Site reúne dados de ataques ransomware

Criado para monitorar os pagamentos de resgate em decorrência de ataques ransomware, o site Ransomwhere tem como intenção criar um banco de dados centralizado, aberto e gratuito que ajude a avaliar a disseminação do ransomware, o tamanho e o lucro das operações e a eficácia das tentativas de combate e mitigação desse tipo de cibercrime.

Trata-se de um projeto pessoal de Jack Cable, estudante da Universidade de Stanford e pesquisador de segurança do Grupo Krebs Stamos que trabalhou anteriormente para a Agência de Segurança e Infraestrutura dos Estados Unidos (CISA). “Depois de ver que atualmente não há um único lugar com dados públicos sobre pagamento de ransomware, e visto que não é difícil rastrear transações de bitcoins, decidi reunir essas informações”, afirmou o pesquisador.
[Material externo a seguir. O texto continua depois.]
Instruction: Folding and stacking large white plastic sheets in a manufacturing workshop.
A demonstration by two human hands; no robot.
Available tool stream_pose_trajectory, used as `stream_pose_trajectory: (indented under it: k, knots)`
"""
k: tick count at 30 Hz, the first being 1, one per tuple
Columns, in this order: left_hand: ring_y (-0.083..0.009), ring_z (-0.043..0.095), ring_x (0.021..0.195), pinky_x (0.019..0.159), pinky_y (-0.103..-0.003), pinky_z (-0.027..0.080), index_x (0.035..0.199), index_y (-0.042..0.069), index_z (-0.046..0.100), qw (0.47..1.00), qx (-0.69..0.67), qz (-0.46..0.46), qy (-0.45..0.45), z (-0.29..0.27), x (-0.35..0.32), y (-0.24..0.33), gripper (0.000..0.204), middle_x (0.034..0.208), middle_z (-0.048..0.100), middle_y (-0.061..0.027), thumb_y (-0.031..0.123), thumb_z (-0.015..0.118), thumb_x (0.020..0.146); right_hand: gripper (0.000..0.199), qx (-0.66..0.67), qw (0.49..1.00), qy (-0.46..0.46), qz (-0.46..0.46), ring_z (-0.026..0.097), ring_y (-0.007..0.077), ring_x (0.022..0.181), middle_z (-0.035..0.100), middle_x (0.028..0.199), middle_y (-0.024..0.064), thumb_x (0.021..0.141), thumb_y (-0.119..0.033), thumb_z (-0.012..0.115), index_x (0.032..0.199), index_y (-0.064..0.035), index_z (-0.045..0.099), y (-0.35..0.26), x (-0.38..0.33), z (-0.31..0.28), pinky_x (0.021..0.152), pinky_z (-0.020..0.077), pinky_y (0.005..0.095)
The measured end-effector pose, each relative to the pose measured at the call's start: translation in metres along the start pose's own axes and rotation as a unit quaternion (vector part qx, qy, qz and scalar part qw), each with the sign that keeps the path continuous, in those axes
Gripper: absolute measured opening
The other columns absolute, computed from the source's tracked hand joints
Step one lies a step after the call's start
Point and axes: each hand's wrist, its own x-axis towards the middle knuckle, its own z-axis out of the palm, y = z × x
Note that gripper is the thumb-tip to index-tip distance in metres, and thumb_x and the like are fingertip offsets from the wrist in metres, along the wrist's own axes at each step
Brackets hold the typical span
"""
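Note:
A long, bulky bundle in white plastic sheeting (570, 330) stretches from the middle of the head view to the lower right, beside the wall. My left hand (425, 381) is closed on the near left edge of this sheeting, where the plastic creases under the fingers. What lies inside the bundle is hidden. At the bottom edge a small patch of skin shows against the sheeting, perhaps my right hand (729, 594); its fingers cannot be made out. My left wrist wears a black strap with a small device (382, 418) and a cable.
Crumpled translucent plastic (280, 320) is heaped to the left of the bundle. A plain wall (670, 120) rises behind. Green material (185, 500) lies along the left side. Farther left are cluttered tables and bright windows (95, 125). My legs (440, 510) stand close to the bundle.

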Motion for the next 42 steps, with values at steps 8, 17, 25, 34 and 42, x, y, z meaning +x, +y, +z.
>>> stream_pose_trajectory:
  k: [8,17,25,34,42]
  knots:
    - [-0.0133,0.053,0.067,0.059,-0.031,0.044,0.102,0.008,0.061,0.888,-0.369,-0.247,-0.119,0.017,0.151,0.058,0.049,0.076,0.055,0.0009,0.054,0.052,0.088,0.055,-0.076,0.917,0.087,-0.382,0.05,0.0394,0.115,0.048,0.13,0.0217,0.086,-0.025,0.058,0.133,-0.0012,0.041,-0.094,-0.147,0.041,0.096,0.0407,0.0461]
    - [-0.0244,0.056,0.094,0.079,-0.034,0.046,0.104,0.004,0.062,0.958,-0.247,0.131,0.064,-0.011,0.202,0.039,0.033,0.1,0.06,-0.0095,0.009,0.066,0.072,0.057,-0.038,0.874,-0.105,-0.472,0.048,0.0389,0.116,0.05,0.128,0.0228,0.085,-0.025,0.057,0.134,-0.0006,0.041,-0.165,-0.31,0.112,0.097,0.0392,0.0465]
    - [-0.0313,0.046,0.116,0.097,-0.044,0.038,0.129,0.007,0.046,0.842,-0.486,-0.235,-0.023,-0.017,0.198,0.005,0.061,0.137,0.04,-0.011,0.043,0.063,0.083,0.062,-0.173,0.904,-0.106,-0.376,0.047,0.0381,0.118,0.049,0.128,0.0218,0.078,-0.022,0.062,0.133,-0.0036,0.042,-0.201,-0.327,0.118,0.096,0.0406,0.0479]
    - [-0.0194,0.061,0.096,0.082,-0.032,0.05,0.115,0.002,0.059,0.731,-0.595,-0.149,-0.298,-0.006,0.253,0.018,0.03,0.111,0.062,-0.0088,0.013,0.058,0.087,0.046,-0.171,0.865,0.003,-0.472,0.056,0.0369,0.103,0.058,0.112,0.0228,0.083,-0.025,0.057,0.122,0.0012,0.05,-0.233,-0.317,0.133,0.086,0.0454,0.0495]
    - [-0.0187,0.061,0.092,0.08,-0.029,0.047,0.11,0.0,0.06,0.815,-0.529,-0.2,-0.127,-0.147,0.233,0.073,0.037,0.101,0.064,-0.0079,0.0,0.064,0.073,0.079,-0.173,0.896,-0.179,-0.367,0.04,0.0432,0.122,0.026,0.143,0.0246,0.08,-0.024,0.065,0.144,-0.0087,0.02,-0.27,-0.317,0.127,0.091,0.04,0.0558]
O site permite que vítimas de ataques de ransomware ou profissionais de cibersegurança enviem a captura de tela do pedido de resgate, com o respectivo valor solicitado e o endereço onde o pagamento em criptomoedas deveria ser feito. A base de dados com as informações reunidas de todas as denúncias ficará disponível para download gratuito, ficando garantida a preservação da privacidade de dados pessoais das vítimas ou dos declarantes.

Embora seja impossível verificar com total certeza se a denúncia de ransomware é verdadeira e precisa, o site diz contar com o conhecimento coletivo para evitar relatos falsos ou equivocados. Dados vindos de fontes diferentes têm prioridade, e todos os elementos do relatório ficarão disponíveis publicamente. Caso haja alguma desconfiança de que as informações não são verdadeiras, os respectivos relatórios serão removidos da base de dados do Ransomwhere.

Considerando apenas o ano de 2021 e dados totalizados em meados de julho, o site mostrava o gráfico abaixo e um valor rastreado de mais de US$ 46 milhões em pagamentos de resgate. Grande parte foi destinada à gangue REvil que assumiu os ataques às empresas JBS e Kaseya.

O pesquisador espera ir além das contribuições das vítimas para também contar com parcerias com empresas nas área de análise de cibersegurança ou blockchain para integrar mais dados atores de ransomware. Por exemplo, empresas de análise de Bitcoin, como Chainalysis, trabalharam no passado para reunir endereços para depósito de criptomoedas em amostras de malware e pedidos de resgate e, em seguida, detectar se, de fato, o pagamento foi feito.

Dessa forma, pode-se estimar o lucro dos grupos de ransomware, como:

• Ryuk: $150 milhões
• REvil: $123 milhões
• Maze/Egregor: $75 milhões
• Netwalker: $25 milhões

No entanto, esse tipo de pesquisa fica restrito às gangues maiores de ransomware. É justamente para fechar essa e outras brechas que o site Ransomwhere pretende atuar. “Pode ser interessante seguir o caminho dos bitcoins – por exemplo, depois que os criminosos recebem o pagamento, para onde os bitcoins vão? À medida que o projeto avançar, posso fazer isso sozinho ou por meios de parcerias com empresas especializadas”, explica Cable em entrevista ao site The Record.